TASK STATEMENT
Locate the line that contains "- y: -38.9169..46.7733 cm" in the entries below, then repeat it and every following line through the line that contains "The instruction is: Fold", exactly, and no others.

DATA FOR REVIEW
*** Begin section ***
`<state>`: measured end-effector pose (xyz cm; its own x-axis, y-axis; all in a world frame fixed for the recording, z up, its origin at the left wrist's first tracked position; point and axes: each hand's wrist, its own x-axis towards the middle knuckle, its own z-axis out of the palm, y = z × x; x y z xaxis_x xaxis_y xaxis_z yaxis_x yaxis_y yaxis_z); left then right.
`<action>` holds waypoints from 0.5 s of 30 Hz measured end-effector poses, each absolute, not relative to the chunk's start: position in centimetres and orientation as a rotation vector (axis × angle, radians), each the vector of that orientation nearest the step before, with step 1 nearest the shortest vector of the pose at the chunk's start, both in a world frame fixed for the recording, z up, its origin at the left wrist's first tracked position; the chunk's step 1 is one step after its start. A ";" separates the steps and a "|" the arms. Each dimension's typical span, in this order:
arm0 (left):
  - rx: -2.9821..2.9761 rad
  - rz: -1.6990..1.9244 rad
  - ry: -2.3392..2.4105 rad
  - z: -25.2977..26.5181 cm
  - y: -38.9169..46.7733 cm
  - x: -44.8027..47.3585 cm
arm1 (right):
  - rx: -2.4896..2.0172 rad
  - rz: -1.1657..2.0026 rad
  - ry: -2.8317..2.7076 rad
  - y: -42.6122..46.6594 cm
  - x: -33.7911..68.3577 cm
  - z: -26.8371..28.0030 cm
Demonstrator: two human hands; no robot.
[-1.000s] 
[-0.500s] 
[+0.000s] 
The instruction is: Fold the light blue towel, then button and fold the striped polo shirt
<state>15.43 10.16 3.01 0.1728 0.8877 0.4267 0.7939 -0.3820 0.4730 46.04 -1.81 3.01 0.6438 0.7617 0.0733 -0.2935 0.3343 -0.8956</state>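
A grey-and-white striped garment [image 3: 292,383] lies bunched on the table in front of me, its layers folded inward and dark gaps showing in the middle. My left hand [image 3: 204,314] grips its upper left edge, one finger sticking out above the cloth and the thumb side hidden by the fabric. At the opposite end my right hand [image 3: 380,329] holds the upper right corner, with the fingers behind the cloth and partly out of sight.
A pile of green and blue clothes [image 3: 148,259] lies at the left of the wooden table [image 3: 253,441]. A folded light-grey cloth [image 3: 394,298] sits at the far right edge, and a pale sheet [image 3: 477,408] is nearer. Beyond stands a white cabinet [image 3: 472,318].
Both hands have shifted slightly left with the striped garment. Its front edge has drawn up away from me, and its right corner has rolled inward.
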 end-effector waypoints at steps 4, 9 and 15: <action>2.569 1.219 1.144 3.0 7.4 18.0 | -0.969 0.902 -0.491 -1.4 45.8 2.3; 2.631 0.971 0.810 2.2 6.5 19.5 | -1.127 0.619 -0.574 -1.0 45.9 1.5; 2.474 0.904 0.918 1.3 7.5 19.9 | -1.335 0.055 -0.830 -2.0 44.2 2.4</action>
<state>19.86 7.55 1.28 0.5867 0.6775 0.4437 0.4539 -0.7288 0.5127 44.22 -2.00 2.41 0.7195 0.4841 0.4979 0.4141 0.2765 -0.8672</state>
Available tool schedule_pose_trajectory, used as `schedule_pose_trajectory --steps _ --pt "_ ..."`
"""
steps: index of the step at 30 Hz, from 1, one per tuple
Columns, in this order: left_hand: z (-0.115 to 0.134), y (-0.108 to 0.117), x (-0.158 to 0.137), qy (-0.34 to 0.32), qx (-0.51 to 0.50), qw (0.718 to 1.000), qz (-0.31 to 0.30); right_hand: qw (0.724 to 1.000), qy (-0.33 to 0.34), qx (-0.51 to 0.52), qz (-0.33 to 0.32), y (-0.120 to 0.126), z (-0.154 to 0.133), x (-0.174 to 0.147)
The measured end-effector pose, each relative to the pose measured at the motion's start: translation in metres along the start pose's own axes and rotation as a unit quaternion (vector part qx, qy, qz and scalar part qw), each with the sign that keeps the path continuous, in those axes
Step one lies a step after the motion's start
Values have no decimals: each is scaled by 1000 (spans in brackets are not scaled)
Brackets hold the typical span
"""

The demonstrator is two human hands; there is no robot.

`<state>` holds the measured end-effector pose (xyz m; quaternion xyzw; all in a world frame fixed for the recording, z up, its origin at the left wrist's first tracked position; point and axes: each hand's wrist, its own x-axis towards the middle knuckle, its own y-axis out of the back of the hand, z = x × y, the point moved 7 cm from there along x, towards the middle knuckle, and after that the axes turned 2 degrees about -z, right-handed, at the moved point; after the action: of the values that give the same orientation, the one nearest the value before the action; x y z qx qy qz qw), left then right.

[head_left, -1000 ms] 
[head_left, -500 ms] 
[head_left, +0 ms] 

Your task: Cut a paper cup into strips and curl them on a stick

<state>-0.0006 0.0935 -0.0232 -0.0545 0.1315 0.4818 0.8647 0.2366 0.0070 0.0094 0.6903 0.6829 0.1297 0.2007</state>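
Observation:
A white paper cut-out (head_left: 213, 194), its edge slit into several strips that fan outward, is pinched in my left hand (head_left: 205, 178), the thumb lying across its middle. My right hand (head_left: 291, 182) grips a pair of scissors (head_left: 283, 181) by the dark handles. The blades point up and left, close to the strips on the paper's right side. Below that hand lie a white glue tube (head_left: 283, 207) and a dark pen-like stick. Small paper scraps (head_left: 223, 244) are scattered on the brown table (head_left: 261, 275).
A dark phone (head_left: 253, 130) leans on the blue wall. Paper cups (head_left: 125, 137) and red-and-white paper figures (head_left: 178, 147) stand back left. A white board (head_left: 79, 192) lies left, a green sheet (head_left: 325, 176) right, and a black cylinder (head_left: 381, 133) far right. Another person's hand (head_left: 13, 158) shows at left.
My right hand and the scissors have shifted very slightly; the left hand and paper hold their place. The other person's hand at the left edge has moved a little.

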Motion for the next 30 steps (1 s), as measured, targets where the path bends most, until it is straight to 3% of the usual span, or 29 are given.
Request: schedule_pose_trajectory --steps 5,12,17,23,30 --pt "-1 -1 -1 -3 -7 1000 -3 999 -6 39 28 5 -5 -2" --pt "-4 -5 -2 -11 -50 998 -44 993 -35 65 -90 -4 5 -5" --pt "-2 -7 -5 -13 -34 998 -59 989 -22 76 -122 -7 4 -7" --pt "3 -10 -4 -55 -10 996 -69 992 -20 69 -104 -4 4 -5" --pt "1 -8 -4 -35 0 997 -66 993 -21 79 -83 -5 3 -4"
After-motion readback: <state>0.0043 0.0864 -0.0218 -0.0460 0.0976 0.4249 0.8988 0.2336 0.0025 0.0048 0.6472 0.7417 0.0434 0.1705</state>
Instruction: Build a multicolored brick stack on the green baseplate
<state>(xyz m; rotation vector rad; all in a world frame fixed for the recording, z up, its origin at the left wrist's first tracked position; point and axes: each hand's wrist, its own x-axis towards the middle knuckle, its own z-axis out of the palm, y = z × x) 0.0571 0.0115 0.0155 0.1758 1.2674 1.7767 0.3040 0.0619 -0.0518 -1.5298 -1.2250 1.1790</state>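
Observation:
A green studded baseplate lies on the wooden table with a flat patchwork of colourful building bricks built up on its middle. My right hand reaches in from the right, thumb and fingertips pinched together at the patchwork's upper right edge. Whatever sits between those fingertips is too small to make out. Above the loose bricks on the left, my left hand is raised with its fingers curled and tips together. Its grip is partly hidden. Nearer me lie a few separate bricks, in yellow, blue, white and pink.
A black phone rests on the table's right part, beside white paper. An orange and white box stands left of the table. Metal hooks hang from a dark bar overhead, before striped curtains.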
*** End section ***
TASK RESPONSE
  - y: -38.9169..46.7733 cm
  - x: -44.8027..47.3585 cm
arm1 (right):
  - rx: -2.4896..2.0172 rad
  - rz: -1.1657..2.0026 rad
  - ry: -2.8317..2.7076 rad
  - y: -42.6122..46.6594 cm
  - x: -33.7911..68.3577 cm
  - z: -26.8371..28.0030 cm
Demonstrator: two human hands; no robot.
[-1.000s] 
[-0.500s] 
[+0.000s] 
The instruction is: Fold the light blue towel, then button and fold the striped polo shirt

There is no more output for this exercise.